▸ What the task asks: Would you repeat exactly the part of the listing below that runs from the line containing "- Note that" down to the line containing "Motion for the", inclusive, and nothing else?

▸ Given material:

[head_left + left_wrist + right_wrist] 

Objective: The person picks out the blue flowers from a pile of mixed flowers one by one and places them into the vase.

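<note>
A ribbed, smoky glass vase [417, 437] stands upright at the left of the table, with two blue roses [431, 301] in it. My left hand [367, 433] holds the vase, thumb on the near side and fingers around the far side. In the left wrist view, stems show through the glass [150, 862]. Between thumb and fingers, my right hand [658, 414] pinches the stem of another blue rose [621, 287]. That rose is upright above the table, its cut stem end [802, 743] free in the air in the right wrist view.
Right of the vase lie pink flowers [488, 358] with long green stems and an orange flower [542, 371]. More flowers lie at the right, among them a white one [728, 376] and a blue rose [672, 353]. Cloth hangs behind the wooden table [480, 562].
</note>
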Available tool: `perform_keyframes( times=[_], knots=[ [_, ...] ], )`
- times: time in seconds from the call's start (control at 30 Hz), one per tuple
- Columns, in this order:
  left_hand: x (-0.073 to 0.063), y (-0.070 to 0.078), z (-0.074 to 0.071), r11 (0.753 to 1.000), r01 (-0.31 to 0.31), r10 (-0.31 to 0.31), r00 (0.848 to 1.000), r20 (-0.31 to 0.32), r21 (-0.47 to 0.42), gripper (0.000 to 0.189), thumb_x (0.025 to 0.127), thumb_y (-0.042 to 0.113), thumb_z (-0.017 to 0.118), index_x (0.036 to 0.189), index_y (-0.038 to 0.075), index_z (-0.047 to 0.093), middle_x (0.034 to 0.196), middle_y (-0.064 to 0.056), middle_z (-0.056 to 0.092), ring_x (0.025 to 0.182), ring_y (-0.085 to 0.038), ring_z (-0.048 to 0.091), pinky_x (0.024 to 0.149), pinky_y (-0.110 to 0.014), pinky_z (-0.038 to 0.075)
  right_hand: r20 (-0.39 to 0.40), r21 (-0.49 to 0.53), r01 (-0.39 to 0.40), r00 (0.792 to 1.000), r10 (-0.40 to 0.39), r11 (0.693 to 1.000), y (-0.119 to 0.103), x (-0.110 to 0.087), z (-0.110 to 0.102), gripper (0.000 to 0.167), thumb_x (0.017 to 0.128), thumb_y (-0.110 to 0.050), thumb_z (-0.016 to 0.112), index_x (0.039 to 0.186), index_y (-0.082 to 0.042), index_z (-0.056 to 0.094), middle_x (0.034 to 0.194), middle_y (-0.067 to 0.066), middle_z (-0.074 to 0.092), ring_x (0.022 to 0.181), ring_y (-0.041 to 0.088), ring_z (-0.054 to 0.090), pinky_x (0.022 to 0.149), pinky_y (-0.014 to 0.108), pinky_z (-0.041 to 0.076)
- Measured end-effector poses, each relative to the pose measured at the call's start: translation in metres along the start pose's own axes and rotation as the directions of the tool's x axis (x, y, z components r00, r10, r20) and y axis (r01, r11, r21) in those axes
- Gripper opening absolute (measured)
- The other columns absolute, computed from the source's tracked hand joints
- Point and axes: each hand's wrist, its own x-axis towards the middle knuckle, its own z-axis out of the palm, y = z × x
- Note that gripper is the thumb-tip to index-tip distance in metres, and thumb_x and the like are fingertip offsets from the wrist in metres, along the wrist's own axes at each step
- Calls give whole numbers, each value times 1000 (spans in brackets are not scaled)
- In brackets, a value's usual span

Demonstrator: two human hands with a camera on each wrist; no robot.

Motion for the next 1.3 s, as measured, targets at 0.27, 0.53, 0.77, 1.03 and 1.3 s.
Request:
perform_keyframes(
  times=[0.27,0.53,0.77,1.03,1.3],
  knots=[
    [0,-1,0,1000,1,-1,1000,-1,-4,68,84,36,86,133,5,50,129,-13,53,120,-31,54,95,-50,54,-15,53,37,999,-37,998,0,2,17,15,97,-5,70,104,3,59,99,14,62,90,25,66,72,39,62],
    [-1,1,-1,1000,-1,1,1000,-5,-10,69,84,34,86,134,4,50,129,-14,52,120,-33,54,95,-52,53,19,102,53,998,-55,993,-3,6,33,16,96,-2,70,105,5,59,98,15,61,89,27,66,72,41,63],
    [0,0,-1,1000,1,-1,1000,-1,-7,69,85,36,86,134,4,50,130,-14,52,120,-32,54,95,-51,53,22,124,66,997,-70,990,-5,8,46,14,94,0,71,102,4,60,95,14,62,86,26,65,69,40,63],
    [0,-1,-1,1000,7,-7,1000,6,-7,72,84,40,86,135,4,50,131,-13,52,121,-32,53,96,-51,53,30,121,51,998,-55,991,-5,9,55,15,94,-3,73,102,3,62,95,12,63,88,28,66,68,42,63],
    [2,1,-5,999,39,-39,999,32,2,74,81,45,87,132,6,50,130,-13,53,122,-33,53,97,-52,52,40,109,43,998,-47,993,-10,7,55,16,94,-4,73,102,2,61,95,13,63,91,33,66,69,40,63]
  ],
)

▸ Output of the task:
- Note that gripper is the thumb-tip to index-tip distance in metres, and thumb_x and the like are fingertip offsets from the wrist in metres, along the wrist's own axes at each step
- Calls give whole numbers, each value times 1000 (spans in brackets are not scaled)
- In brackets, a value's usual span

Demonstrator: two human hands with a camera on each wrist; no robot.

Motion for the next 1.3 s, as measured, targets at 0.27, 0.53, 0.77, 1.03 and 1.3 s.

Nothing more remains for this exercise.